D’où vient la tradition du sapin de Noël ?

Si la fête de Noël est bien liée à la fête chrétienne de la Nativité, la tradition du sapin de Noël remonte même à une tradition païenne, bien avant l’existence du christianisme. Le jour de Noël a lui-même été choisi par les chrétiens pour remplacer la fête romaine des Saturnales, qui avait lieu au solstice d’hiver, le 25 décembre.
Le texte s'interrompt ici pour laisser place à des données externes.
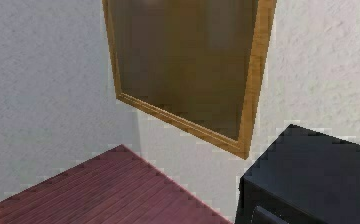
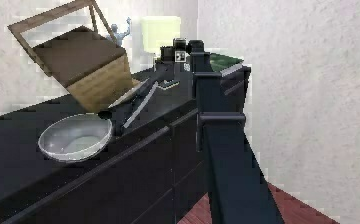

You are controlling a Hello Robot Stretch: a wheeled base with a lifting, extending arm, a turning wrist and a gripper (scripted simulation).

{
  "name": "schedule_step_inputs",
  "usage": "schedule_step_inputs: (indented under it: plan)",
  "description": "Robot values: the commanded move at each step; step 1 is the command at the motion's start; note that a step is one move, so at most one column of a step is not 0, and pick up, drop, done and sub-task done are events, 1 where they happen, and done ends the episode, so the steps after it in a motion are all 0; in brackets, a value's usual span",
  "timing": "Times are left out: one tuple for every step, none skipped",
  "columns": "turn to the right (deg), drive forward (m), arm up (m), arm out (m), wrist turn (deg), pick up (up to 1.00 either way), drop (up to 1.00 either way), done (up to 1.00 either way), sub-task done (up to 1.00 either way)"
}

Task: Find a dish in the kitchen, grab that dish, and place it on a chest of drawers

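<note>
Dark and square, the arm (image 2: 226, 150) crosses in front of the chest of drawers (image 2: 48, 190). Its gripper (image 2: 124, 120) shows against the chest's top, its two thin fingers slanting toward the one dish (image 2: 73, 140); whether it holds anything cannot be told. That grey dish sits flat on the chest's top near the front edge, mouth upward. It is round, so it has no long axis. Farther back on the chest's top are one open wicker basket (image 2: 83, 60), one small grey statuette (image 2: 119, 30), one pale yellow lamp (image 2: 160, 35) and one flat dark green thing (image 2: 223, 65), perhaps a book. Ahead, one wood-framed panel (image 1: 183, 60) hangs on the wall above dark furniture (image 1: 308, 185).
</note>
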Motion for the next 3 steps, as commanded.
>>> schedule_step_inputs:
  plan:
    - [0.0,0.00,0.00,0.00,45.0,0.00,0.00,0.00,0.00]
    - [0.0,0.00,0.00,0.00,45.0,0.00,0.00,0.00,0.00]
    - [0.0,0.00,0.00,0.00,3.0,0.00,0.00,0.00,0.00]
Plusieurs civilisations ont pendant longtemps organisé des fêtes en fonction des changements saisonniers de la nature. Par exemple, la fête de Yule était déjà célébrée également dans les pays nordiques. Aussi bien chez les Scandinaves que chez les Romains, des cadeaux étaient offerts à la période des Saturnales ou de Yule. Quant aux sapins, ils étaient utilisés pour garnir les maisons, étant à peu près les seuls végétaux persistants qui pouvaient servir de symbole vital naturel, à cette période de l’année.

Chez les Celtes, l’épicéa était considéré comme le symbole de l’enfantement. Plusieurs historiens religieux attribuent l’origine du sapin de Noël à un moine irlandais, Saint Colomban, qui aurait visité les Vosges à la période de Noël en l’an 590. Dans cette région montagneuse, il aurait vu des sapins celtes érigés pour le culte païen et les aurait détournés pour en faire un symbole chrétien. Cette histoire est, bien entendu, légendaire.

La véritable origine du sapin de Noël en Europe

La première mention historique avérée date de 1521 dans un livre des comptes de la ville de Sélestat, en Alsace, appartenant à cette époque au Saint-Empire romain germanique. Le registre de la ville parle alors de gardes-forestiers chargés de surveiller les « mais » à décorer pour la Saint-Thomas. Le mot « mais » vient de l’alémanique « meyen », qui veut dire « arbre festif ». La Saint-Thomas est célébrée le 21 décembre. Une autre ville revendique la paternité de la tradition. Riga, capitale de la Lettonie, prétend être à l’origine de la tradition du sapin de Noël, quand une guilde de marchands choisit en 1510 de décorer les sapins plutôt que de les brûler, comme il était de tradition au solstice. Quoi qu’il en soit, la tradition aurait donc pris dans le nord de l’Europe, dans les pays germaniques, scandinaves et baltes au début du 16e siècle.

Il faudra néanmoins attendre plusieurs siècles avant que la tradition ne se répande dans toute l’Europe, avec l’aide des aristocrates. En France, c’est la belle-fille du roi Louis-Philippe, épouse du duc d’Orléans, Hélène de Mecklembourg-Schwerin, d’origine allemande, qui aurait introduit le sapin de Noël à la cour de France en 1837. Ensuite, avec l’émigration des Alsaciens après la guerre de 1870, ceux-ci emmenèrent avec eux la tradition et la répandirent un peu partout en France. Du côté de l’Angleterre, c’est l’époux de la reine Victoria, le prince Albert de Saxe-Cobourg et Gotha qui importa d’Allemagne la tradition. Des photos de la famille royale britannique de l’époque, prouvent qu’ils décoraient richement leurs sapins. En mélangeant le tout, c’est-à-dire la fête des lumières, de la nativité, mais aussi en héritage de la fête des solstices et de celle de Yule où les dieux offraient des cadeaux, nous arrivons à la tradition du sapin de Noël telle que nous la connaissons aujourd’hui. Les étoiles, les bougies, les cadeaux, les guirlandes, les décorations, sont autant de symboles qui prennent leur origine dans les cultures païennes, folkloriques, chrétiennes que cette tradition a connues.

Que ce soit un épicéa ou un sapin Nordmann, un sapin naturel ou un sapin artificiel, la tradition vieille de plus de 900 ans perdure encore aujourd’hui.